--- START ---

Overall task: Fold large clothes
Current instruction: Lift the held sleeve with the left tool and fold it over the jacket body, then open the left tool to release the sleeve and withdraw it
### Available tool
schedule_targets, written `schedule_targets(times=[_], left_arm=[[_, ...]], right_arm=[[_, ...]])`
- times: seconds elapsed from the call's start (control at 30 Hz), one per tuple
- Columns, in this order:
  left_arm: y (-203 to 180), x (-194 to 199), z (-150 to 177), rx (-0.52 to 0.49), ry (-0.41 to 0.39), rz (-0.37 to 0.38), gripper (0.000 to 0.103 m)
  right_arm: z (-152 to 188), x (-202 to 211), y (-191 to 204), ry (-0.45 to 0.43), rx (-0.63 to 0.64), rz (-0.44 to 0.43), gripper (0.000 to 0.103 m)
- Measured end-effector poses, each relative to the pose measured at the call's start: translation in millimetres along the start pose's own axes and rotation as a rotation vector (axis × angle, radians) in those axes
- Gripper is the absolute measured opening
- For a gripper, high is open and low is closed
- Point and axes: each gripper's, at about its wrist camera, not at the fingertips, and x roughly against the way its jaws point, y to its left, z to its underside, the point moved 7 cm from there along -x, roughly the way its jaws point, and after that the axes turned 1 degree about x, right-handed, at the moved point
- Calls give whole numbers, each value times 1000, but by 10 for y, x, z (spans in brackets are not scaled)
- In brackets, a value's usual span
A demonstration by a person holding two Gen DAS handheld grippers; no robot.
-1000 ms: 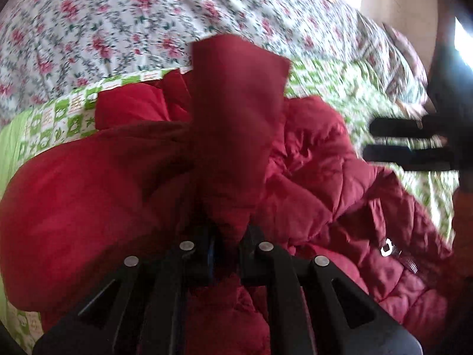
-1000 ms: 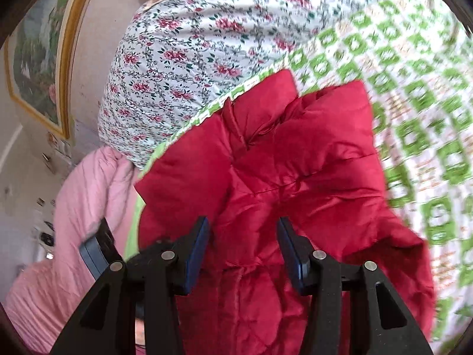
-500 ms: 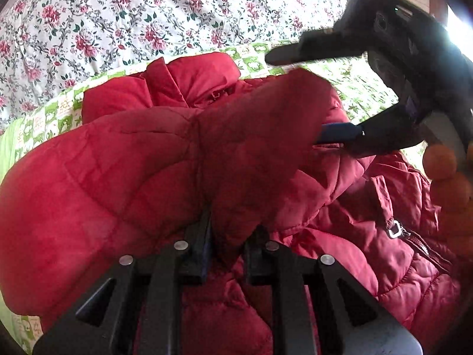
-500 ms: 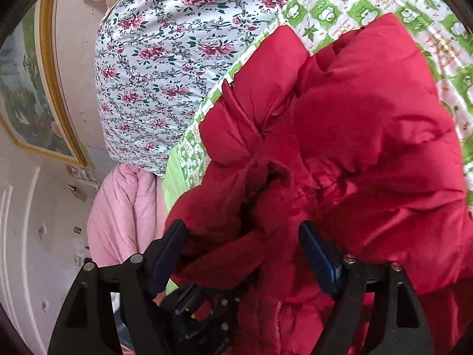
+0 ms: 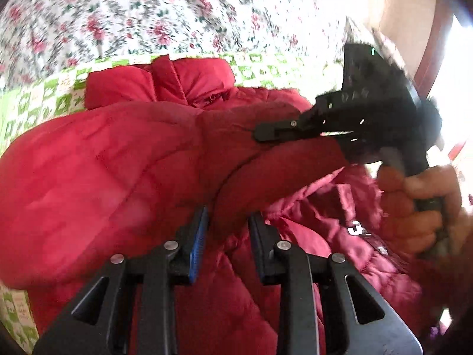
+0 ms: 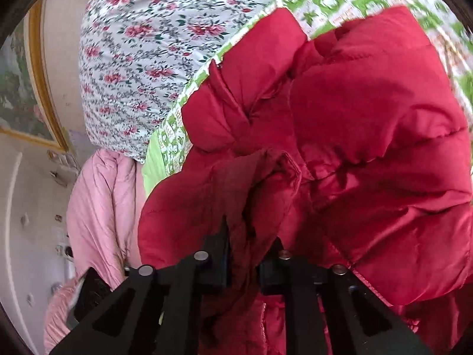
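- We see the red jacket (image 5: 103, 162) heaped on the green checked blanket (image 5: 35, 100), which lies on the bed beside the floral quilt (image 5: 133, 14).
- Our left gripper (image 5: 227, 230) has its jaws parted a little; a fold of the sleeve runs between them. Whether the pads press the cloth, we cannot tell for sure.
- Our right gripper (image 6: 248, 254) is closed tight on a bunched part of the jacket (image 6: 369, 162), cloth squeezed between both pads.
- From the left camera, the right gripper (image 5: 263, 131) reaches in from the right edge, tips on the sleeve, the hand (image 5: 414, 207) around its handle.
- A pink quilt (image 6: 100, 201) hangs at the bed's far-left edge in the right view.
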Motion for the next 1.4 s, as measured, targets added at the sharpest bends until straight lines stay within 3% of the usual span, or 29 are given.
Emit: schedule_targets(times=[0.3,0.4,0.53,0.67,0.87,1.0,1.07,1.17,1.27,1.4], left_arm=[[732,782,-247,173,-162,-72,25],[1054,728,-321,257,-157,-55,25],[1242,371,-260,342,-71,53,25],[1139,108,-128,317,-7,46,25],[1047,-56,-9,291,29,40,25],[1060,-108,13,288,50,20,25],[1074,-137,27,291,54,18,25],[1082,-149,44,291,54,14,25],[1071,-159,50,286,54,1,25],[1076,-172,47,281,59,-5,25]], right_arm=[[-87,367,234,-67,123,47,10],[-100,550,378,-93,171,53,10],[-142,809,582,-147,252,63,9],[-204,842,462,-158,279,125,9],[-176,594,-200,-118,229,246,10],[-124,475,-462,-119,209,296,21],[-129,532,-448,-136,211,322,33],[-156,778,-300,-211,223,385,34],[-104,1045,31,-330,316,449,34],[49,972,412,-335,437,445,34]])
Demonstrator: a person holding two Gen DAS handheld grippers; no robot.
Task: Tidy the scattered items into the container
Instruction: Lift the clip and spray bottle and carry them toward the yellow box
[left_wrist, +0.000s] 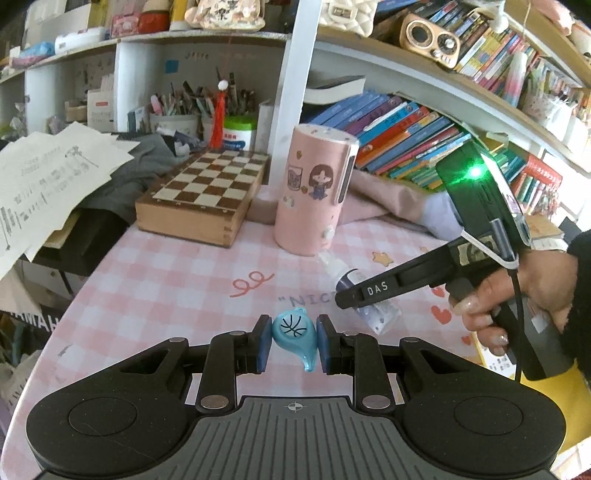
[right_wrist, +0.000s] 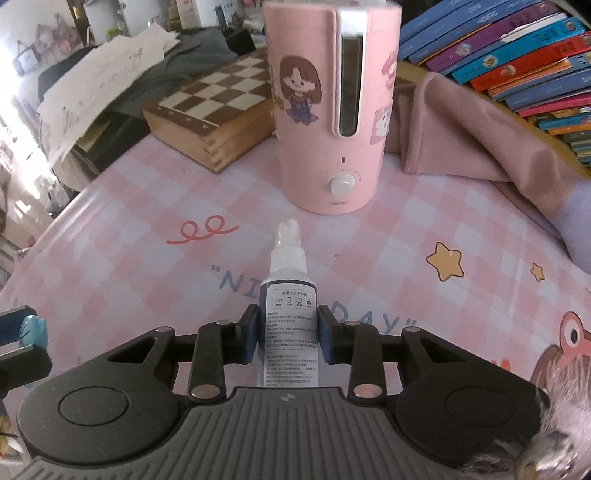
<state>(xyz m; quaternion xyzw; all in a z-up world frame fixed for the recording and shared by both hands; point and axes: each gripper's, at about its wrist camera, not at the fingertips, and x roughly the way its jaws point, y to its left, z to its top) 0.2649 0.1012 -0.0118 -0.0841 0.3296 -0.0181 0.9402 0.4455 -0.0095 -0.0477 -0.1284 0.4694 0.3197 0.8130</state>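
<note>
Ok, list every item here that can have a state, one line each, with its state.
left gripper: shut on the blue whistle.
blue whistle: clamped between the pads, off the table.
right gripper: shut on the spray bottle.
spray bottle: gripped at its label, cap on, nozzle pointing away.
chessboard box: closed, lying flat.
pink humidifier: upright.

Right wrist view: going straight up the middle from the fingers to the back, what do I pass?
Spray bottle clamped between the fingers → bare pink checked tablecloth → tall pink appliance with a white knob.
</note>
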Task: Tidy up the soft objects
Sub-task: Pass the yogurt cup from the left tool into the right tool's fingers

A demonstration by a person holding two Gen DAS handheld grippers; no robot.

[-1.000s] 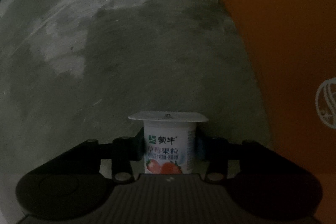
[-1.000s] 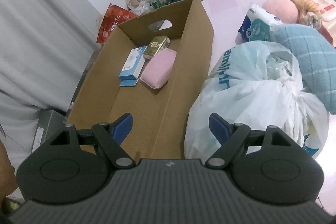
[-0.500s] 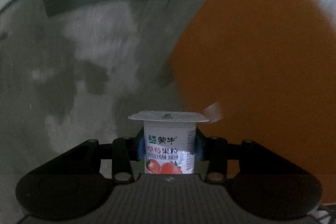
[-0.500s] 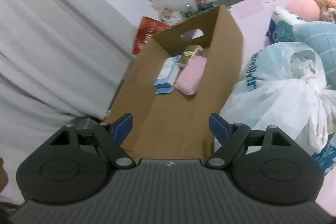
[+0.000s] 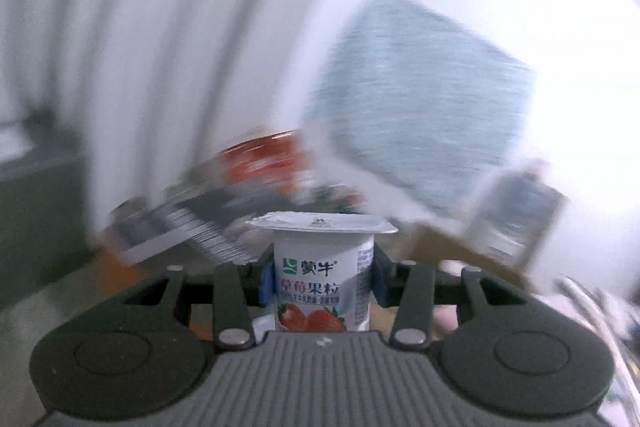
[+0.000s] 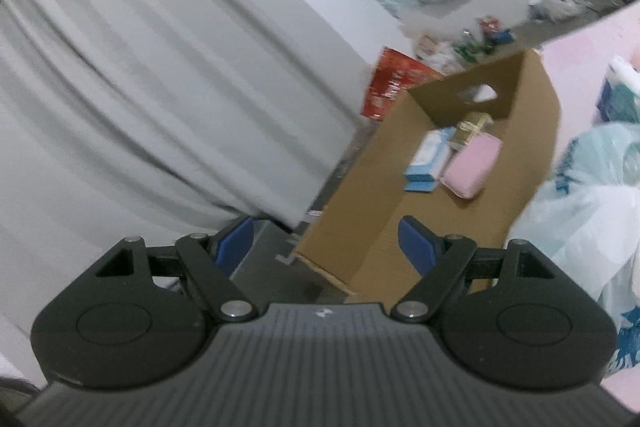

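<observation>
**Yogurt cup in the left gripper, cardboard box waiting**

The left gripper (image 5: 322, 277) is clamped on a yogurt cup (image 5: 323, 279), its 2 blue pads pressed against the cup's sides. The cup stands upright between them, foil lid on top, strawberry label facing the camera. The right gripper (image 6: 328, 241) stands wide with nothing between its fingers, and it looks over the near end of an open cardboard box (image 6: 532, 155).

Inside that box, toward its far end, lie a pink sponge (image 6: 472, 167), a blue and white packet (image 6: 430, 157) and a small gold pack (image 6: 474, 123), close together. A white plastic bag (image 6: 584, 203) sits just beside the box on its right, on a pink surface.

My reading is that the step in hand is carrying the cup toward the box. The next move calls for bringing it over the open top, lowering it onto the bare cardboard floor nearer the camera, keeping it upright, and only then releasing.

Much is hard to make out. The left wrist view is heavily smeared: behind the cup only a pale curtain, a blue-green patch and a red blur can be guessed at, and the box is barely identifiable there. In the right wrist view the near bottom of the box is hidden behind the gripper body, and the bag is cut off at the right edge
</observation>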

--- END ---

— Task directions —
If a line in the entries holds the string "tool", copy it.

— Task output —
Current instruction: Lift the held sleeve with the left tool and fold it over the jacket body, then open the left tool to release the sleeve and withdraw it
### Available tool
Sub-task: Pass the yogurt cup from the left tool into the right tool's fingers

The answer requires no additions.